For Richard Wright, the isolation he experienced during the 1935 Congress set the tone for his eventual separation from the Party and his departure from the United States. Frustrated by the Communist Party’s evident inability to accommodate writing from workers even as it professed to “write for the workers,” Wright retreated to the autonomous authorship of his youth, and defended this retreat as the only real option for a true artist. For Kenneth Burke, the isolation he experienced in the wake of his speech appears to have prompted not a retreat but a great leap forward. Burke spent the remainder of his career articulating a rhetorical theory in which socially situated rhetoricians engage their audiences by means of identification. And this identification, as Burke tells us, is “got by property” (A Rhetoric of Motives 45). Burke’s “Marxoid” rhetorical theory takes up the challenge that the Marxists at the 1935 Congress were unable to meet: he develops a theoretical framework which situates composers within their social circumstances, fully acknowledging the impact of property relations on those circumstances, without allowing those circumstances to foreclose the possibility of meaningful symbolic action by any given agent. While by 1950, Burke had superficially established himself as the sole member of what Lentricchia terms his “party of one,” Burke’s rhetorical theory, which resituates authorial autonomy within a larger social landscape of political and cultural forces, suggests that, despite Lentricchia’s complaint, Burke’s American (“self-reliant”) Marxism might not be so absurd after all.

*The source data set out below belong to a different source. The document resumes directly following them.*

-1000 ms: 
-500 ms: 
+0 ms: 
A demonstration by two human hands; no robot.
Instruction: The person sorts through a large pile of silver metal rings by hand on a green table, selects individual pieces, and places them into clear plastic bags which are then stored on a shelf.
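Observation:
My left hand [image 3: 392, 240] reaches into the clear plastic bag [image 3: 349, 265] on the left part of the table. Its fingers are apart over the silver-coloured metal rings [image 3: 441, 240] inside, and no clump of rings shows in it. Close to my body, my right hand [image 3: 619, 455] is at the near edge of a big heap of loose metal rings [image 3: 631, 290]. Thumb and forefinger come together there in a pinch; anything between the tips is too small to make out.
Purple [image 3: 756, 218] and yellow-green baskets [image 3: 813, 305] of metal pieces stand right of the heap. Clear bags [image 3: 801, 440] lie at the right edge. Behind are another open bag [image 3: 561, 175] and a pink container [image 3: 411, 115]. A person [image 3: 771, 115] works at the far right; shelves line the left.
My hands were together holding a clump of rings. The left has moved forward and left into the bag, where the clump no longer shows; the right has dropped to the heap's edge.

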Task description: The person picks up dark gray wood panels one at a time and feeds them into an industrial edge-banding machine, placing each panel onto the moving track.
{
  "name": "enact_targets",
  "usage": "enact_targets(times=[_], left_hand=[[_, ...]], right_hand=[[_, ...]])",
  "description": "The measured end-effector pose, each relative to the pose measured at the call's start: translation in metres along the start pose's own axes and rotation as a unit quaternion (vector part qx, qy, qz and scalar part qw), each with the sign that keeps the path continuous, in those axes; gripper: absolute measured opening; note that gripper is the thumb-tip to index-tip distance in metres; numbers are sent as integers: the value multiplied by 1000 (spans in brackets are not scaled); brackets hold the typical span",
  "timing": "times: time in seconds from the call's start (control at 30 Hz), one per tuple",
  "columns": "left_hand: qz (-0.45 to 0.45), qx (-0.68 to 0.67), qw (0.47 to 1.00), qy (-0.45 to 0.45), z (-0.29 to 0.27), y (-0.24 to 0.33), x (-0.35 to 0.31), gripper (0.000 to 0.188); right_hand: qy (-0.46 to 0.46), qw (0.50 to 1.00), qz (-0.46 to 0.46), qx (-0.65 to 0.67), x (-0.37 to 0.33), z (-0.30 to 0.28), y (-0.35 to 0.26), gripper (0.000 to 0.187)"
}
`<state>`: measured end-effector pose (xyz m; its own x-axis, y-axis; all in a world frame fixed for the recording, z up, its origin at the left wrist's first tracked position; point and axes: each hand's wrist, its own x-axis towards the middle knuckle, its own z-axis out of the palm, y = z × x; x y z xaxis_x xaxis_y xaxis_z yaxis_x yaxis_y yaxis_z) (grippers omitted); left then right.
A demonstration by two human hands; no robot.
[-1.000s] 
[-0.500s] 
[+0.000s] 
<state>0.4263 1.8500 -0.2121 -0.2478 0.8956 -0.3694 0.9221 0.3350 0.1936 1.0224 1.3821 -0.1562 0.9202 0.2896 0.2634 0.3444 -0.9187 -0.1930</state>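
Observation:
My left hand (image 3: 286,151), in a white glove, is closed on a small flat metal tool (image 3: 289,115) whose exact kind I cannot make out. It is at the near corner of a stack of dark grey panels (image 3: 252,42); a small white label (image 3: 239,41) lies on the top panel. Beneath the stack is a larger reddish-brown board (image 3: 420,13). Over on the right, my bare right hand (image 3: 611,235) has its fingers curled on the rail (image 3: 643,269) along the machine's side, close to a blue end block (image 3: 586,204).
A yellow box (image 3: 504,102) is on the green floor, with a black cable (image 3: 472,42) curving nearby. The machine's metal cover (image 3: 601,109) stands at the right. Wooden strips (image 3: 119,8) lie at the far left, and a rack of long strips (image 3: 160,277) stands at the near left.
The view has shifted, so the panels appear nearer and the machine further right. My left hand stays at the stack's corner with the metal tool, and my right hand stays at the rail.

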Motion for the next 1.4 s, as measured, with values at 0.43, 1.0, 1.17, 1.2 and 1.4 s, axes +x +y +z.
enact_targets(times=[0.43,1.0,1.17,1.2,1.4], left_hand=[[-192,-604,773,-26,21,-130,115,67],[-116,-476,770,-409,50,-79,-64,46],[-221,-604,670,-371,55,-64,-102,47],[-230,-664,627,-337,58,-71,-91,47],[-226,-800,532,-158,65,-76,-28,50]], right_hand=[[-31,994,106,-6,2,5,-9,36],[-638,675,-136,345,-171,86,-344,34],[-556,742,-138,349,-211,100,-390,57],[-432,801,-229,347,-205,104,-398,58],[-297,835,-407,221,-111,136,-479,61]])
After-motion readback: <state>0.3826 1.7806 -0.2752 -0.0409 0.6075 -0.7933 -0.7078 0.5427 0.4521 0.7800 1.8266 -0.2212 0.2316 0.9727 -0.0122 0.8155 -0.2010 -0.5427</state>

Note from the Author: The general arc of my arguments here leaves me with a special obligation to express my gratitude for the supportive and constructive critiques offered by my anonymous reviewers. Also, an early and significantly different draft of this article was published as a chapter of my dissertation, “The Author(‘s) Proper(ty): Rhetoric, Literature, and Constructions of Authorship,” directed by Don Bialostosky. Jack Selzer was particularly helpful in developing these ideas at that stage, and I thank him for his help.

Notes

John Logie is Assistant Professor of Rhetoric at the University of Minnesota

1 The 1945 edition of Black Boy represents little more than half of Wright’s original manuscript, which consisted of two parts, entitled “Southern Night” and “The Horror and the Glory.” The latter half of the manuscript (“The Horror...”) was almost certainly considered too direct in its critique of contemporary America. The remaining portion was eventually published in 1977 as a free-standing volume entitled American Hunger. Happily, the current standard edition, published by HarperPerennial under the Library of America imprint restores the text, presenting Black Boy as Wright intended it to be read. All citations to Black Boy are to this edition unless otherwise noted.